» WORK INSTRUCTION: The whole listing is to be retyped exactly as it appears.
***** SUPPLIED MATERIAL *****
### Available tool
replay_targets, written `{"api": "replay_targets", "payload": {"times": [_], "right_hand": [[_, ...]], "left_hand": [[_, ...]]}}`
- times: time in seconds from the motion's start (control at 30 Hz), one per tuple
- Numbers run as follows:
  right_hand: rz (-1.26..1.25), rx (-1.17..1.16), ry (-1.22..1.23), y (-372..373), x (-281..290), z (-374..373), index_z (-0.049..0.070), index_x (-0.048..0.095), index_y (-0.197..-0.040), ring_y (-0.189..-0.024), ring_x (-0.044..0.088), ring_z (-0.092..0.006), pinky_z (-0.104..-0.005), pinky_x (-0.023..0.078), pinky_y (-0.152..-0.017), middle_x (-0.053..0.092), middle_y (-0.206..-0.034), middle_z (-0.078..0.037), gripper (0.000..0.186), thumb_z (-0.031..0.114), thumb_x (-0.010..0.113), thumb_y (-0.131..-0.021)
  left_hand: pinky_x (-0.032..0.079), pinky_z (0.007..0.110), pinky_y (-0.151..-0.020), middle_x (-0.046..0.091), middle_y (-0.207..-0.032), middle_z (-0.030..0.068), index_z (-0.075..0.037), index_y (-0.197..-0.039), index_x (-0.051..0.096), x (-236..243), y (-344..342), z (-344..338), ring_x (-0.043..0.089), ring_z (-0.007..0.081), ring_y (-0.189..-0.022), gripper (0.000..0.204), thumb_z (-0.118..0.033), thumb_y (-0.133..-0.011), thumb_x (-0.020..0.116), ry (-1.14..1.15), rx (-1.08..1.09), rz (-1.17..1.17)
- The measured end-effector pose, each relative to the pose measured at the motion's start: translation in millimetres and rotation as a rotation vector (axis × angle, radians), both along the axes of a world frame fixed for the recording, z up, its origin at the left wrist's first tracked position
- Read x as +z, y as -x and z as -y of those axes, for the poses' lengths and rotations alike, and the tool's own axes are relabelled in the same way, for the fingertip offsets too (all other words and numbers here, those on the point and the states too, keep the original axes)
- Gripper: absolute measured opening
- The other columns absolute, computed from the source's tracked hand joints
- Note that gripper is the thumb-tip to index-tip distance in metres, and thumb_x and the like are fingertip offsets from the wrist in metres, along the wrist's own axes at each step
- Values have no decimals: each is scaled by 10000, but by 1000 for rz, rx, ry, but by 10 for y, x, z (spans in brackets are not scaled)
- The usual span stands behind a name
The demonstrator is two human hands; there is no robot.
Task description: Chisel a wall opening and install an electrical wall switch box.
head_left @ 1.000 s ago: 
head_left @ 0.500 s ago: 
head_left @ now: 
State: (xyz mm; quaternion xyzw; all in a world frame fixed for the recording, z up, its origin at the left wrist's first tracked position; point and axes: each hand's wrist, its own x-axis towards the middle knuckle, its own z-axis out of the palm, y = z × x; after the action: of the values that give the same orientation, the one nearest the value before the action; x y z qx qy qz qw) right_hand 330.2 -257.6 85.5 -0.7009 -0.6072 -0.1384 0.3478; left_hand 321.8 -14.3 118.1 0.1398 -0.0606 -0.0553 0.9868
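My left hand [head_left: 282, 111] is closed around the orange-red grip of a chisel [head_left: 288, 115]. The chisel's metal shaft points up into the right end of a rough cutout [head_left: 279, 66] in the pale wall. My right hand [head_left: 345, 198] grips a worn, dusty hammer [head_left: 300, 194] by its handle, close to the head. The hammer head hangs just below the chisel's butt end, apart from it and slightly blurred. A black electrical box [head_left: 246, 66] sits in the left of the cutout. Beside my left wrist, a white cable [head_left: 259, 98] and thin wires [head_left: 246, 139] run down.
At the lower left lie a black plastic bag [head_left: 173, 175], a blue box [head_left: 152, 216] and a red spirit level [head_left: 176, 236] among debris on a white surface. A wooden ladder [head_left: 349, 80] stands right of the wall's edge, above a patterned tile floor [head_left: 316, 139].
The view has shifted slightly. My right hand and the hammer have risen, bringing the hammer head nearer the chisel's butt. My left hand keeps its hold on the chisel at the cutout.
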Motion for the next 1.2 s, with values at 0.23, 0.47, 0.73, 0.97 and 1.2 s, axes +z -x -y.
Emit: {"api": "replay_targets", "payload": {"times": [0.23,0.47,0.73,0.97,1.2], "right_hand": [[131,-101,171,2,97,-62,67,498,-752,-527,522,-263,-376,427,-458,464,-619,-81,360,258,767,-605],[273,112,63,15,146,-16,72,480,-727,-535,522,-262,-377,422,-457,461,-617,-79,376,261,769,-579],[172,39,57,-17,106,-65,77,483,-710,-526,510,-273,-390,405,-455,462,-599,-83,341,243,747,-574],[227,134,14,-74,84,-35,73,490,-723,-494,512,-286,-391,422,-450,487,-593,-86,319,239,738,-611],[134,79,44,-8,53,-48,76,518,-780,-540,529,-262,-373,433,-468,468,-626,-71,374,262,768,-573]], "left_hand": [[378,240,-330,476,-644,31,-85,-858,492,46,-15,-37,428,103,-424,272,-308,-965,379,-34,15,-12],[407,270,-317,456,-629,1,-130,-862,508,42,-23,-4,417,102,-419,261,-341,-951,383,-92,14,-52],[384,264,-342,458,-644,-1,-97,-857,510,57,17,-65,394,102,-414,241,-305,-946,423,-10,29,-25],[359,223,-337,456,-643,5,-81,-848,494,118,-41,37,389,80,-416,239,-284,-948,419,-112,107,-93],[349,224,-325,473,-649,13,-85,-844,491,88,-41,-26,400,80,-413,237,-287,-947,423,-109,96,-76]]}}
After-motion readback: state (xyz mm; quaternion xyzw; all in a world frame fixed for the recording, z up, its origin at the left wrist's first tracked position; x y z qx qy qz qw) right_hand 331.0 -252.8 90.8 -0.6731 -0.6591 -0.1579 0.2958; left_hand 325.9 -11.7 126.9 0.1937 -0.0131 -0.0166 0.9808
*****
» EXPECTED ANSWER:
### Available tool
replay_targets, written `{"api": "replay_targets", "payload": {"times": [_], "right_hand": [[_, ...]], "left_hand": [[_, ...]]}}`
- times: time in seconds from the motion's start (control at 30 Hz), one per tuple
- Numbers run as follows:
  right_hand: rz (-1.26..1.25), rx (-1.17..1.16), ry (-1.22..1.23), y (-372..373), x (-281..290), z (-374..373), index_z (-0.049..0.070), index_x (-0.048..0.095), index_y (-0.197..-0.040), ring_y (-0.189..-0.024), ring_x (-0.044..0.088), ring_z (-0.092..0.006), pinky_z (-0.104..-0.005), pinky_x (-0.023..0.078), pinky_y (-0.152..-0.017), middle_x (-0.053..0.092), middle_y (-0.206..-0.034), middle_z (-0.078..0.037), gripper (0.000..0.186), thumb_z (-0.031..0.114), thumb_x (-0.010..0.113), thumb_y (-0.131..-0.021)
  left_hand: pinky_x (-0.032..0.079), pinky_z (0.007..0.110), pinky_y (-0.151..-0.020), middle_x (-0.046..0.091), middle_y (-0.207..-0.032), middle_z (-0.030..0.068), index_z (-0.075..0.037), index_y (-0.197..-0.039), index_x (-0.051..0.096), x (-236..243), y (-344..342), z (-344..338), ring_x (-0.043..0.089), ring_z (-0.007..0.081), ring_y (-0.189..-0.022), gripper (0.000..0.204), thumb_z (-0.118..0.033), thumb_y (-0.133..-0.011), thumb_x (-0.020..0.116), ry (-1.14..1.15), rx (-1.08..1.09), rz (-1.17..1.17)
- The measured end-effector pose, each relative to the pose measured at the motion's start: translation in millimetres and rotation as a rotation vector (axis × angle, radians), both along the axes of a world frame fixed for the recording, z up, its origin at the left wrist's first tracked position
- Read x as +z, y as -x and z as -y of those axes, for the poses' lengths and rotations alike, and the tool's own axes are relabelled in the same way, for the fingertip offsets too (all other words and numbers here, those on the point and the states too, keep the original axes)
- Gripper: absolute measured opening
- The other columns absolute, computed from the source's tracked hand joints
- Note that gripper is the thumb-tip to index-tip distance in metres, and thumb_x and the like are fingertip offsets from the wrist in metres, along the wrist's own axes at each step
- Values have no decimals: each is scaled by 10000, but by 1000 for rz, rx, ry, but by 10 for y, x, z (spans in brackets are not scaled)
- The usual span stands behind a name
The demonstrator is two human hands; there is no robot.
Task description: Chisel a wall opening and install an electrical wall switch box.
head_left @ 1.000 s ago: 
head_left @ 0.500 s ago: 
head_left @ now: 
State: (xyz mm; quaternion xyzw; all in a world frame fixed for the recording, z up, its origin at the left wrist's first tracked position; point and axes: each hand's wrist, its own x-axis towards the middle knuckle, its own z-axis out of the palm, y = z × x; after the action: of the values that give the same orientation, the one nearest the value before the action; x y z qx qy qz qw) right_hand 330.2 -257.6 85.5 -0.7009 -0.6072 -0.1384 0.3478; left_hand 321.8 -14.3 118.1 0.1398 -0.0606 -0.0553 0.9868
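My left hand [head_left: 282, 111] is closed around the orange-red grip of a chisel [head_left: 288, 115]. The chisel's metal shaft points up into the right end of a rough cutout [head_left: 279, 66] in the pale wall. My right hand [head_left: 345, 198] grips a worn, dusty hammer [head_left: 300, 194] by its handle, close to the head. The hammer head hangs just below the chisel's butt end, apart from it and slightly blurred. A black electrical box [head_left: 246, 66] sits in the left of the cutout. Beside my left wrist, a white cable [head_left: 259, 98] and thin wires [head_left: 246, 139] run down.
At the lower left lie a black plastic bag [head_left: 173, 175], a blue box [head_left: 152, 216] and a red spirit level [head_left: 176, 236] among debris on a white surface. A wooden ladder [head_left: 349, 80] stands right of the wall's edge, above a patterned tile floor [head_left: 316, 139].
The view has shifted slightly. My right hand and the hammer have risen, bringing the hammer head nearer the chisel's butt. My left hand keeps its hold on the chisel at the cutout.
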Motion for the next 1.2 s, with values at 0.23, 0.47, 0.73, 0.97 and 1.2 s, axes +z -x -y.
Emit: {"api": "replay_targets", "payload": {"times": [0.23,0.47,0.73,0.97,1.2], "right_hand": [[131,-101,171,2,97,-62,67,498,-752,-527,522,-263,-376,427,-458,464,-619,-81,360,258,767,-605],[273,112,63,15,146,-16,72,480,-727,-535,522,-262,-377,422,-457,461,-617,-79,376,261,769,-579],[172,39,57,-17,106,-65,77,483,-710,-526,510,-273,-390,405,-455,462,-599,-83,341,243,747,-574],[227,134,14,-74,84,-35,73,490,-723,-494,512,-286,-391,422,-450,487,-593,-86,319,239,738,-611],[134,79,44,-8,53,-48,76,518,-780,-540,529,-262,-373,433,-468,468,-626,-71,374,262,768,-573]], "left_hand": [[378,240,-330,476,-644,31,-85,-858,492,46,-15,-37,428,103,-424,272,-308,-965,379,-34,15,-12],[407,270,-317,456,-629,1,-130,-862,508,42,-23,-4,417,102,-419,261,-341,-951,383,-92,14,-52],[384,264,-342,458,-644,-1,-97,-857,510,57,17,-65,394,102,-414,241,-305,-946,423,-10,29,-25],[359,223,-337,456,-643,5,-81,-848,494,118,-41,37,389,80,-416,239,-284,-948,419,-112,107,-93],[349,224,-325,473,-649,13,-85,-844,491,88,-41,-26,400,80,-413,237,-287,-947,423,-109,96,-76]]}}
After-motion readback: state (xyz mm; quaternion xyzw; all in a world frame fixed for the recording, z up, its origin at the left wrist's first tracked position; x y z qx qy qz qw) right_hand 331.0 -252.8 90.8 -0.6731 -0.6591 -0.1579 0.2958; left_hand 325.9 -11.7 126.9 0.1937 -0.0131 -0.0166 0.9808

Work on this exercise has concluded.